Potsdam, 28.-29. November 2016
S1: Improved data practices
It is generally accepted that our data practices, i.e. the way we deal with data, is neither efficient not cost-effective. Various initiatives as, e.g. Research Data Alliance, G8 and the FAIR groups, W3C consortium and others, aim at developing general principles, recommendations and technologies to improve data handling, and thus, prepare common data practices to cope with coming challenges of increased amount and complexity of data. In particular, automatic procedures to deal with flexibly defined collections will lead our way to future data handling. Following recent surveys, scientist spend more than 70% of their time retrieve data, finding ways to save them in some appropriate way, finding proper data formats, etc. Therefore, time is up opting for search for solutions which differ substantially. Data Management Plans provide a first step to stimulate reflection among all involved parties.
For this session, we are asking for contributions which provide alternative routes towards an improved way to deal with data. These routes should be of general relevance for a larger group of potential users and thus should be capable of being either generalized towards best practices, or being routed on existing ones.
Organiser: Peter Wittenburg
S2: Solutions between the poles of (data privacy) law and science
Combining data accross disciplines progressively dissolves the border between data from life and social sciences and technical/environmental data. As a consequence, legal aspects, in particular those regarding data privacy, data proprietary and utilization, are gaining importance in an increasing number of research projects. Indeed, in every case of collecting, processing, or archiving of personal or individual-related data, the principles of data privacy have to be followed. To be precise, legal requirements have to be guaranteed by both, appropriate organizational as well as technical measures. Therefore, questions of anonymization and data security play a central role, as well as rights of affected individuals or restrictions with respect to transfer data to third parties.
The session is aimed to address people who either perform research with individual-related data, or aim to combine such data sets, as well as data infrastructure providers. Therefore, we are calling for contributions illustrating legal principles of using research data in various disciplines and demonstrating practical consequences for the research process. Presentations of actual solutions or demonstrations of legal practices in data infrastructures are highly welcome.

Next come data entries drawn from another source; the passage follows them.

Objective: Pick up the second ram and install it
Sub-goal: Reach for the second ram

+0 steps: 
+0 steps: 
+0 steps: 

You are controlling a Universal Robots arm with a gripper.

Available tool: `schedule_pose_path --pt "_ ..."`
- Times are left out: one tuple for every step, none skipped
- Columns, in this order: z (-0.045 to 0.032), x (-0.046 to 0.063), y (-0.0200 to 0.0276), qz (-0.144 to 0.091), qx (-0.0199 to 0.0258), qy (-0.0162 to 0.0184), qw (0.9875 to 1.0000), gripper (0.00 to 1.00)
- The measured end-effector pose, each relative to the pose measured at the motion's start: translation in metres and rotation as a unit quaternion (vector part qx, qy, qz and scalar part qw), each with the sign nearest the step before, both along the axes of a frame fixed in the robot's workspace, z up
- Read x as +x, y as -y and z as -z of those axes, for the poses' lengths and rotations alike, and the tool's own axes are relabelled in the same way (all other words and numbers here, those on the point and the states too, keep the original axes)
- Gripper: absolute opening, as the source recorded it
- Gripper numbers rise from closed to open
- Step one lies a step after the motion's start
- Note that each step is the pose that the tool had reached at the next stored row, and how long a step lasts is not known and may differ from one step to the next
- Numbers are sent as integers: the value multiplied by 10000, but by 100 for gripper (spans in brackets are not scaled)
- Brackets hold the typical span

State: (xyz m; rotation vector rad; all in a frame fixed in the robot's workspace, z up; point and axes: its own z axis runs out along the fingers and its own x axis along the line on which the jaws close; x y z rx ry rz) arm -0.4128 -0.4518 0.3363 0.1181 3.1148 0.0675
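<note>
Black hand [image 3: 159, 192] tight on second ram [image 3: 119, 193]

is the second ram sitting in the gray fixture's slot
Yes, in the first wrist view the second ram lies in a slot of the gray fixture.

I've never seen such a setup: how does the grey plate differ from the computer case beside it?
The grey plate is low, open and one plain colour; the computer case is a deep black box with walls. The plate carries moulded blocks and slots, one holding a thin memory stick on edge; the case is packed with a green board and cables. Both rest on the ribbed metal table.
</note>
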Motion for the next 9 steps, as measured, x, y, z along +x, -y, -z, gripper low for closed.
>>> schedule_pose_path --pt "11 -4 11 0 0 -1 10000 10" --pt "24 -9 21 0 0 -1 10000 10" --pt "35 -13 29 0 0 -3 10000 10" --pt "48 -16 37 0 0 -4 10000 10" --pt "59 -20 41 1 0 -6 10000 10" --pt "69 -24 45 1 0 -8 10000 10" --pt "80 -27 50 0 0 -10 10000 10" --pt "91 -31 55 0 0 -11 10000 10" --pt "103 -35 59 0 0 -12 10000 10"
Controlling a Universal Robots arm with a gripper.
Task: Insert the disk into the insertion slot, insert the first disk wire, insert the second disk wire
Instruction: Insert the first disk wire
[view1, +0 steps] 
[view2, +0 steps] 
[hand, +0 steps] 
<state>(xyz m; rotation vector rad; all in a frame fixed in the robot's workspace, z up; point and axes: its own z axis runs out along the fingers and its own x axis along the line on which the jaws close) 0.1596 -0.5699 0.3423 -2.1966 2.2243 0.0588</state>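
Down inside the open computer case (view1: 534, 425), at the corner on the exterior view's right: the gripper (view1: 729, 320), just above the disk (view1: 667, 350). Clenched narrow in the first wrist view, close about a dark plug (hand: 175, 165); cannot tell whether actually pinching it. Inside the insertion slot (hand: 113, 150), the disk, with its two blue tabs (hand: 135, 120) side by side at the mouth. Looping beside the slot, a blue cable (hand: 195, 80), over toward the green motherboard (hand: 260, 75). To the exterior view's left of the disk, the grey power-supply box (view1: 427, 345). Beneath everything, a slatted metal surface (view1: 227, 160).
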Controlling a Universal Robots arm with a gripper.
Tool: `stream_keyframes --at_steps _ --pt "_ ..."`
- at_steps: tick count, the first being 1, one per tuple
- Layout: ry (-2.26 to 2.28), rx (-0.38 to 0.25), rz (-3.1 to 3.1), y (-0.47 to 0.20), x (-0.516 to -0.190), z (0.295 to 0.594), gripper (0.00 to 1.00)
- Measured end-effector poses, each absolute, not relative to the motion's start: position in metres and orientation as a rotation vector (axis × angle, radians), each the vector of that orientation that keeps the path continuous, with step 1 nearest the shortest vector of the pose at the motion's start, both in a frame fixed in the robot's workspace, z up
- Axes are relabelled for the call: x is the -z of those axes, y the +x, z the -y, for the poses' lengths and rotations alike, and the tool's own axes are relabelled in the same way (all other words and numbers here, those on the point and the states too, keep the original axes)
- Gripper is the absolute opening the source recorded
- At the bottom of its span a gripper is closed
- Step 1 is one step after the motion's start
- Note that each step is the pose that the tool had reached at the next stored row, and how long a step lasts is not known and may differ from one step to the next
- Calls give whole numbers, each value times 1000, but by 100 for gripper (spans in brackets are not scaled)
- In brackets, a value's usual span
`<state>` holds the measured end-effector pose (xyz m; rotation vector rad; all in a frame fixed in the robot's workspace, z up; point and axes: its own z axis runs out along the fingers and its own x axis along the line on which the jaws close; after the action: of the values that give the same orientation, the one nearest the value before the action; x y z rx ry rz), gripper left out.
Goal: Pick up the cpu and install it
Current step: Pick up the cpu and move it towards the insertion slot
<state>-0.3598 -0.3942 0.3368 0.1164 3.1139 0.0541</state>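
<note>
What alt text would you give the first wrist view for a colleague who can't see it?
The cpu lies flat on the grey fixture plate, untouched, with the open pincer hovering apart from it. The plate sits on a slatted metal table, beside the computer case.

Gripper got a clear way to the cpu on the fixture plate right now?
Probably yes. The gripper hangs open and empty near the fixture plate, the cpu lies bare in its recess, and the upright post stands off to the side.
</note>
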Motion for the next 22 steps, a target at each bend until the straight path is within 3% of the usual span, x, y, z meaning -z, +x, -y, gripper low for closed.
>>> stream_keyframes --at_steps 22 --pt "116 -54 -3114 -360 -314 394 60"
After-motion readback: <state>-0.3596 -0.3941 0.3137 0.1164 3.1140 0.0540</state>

Organiser: Claudia Oellers
S3: Training and Education
Data practices in academic research as well as in industry urgently need to be improved. Achieving this aim will not be possible without a new generation of data experts which need to be trained and educated. Recommendations for principles to be generally enforced and recommendations are ready to be incorporated in schemes for training and education. This trend will be enforced once several ongoing initiatives (W3C, OAI, RDA, FAIR, etc.) have systematically formulated further recommendations and specifications, which carry the potential to improve current practices and will be generally adopted. A particular question being raised within this context is the problem to efficiently address a wider community, i.e. to educate a multitude of trainers, being capable of efficiently propagate knowledge. Despite of the fact that notions and definitions are not yet internationally confined, two topically distinctive poles can yet be described: on the one side, there is a need to data scientists, carrying deeper knowledge on analytical methods (as, e.g., machine learning, stochastic methods). On the other end, data managers need to bring-in expertise on PID systems, metadata schemes, data formats, format transformations, data repositories, etc.. Currently, in most research laboratories data experts are expected to be confident in both areas.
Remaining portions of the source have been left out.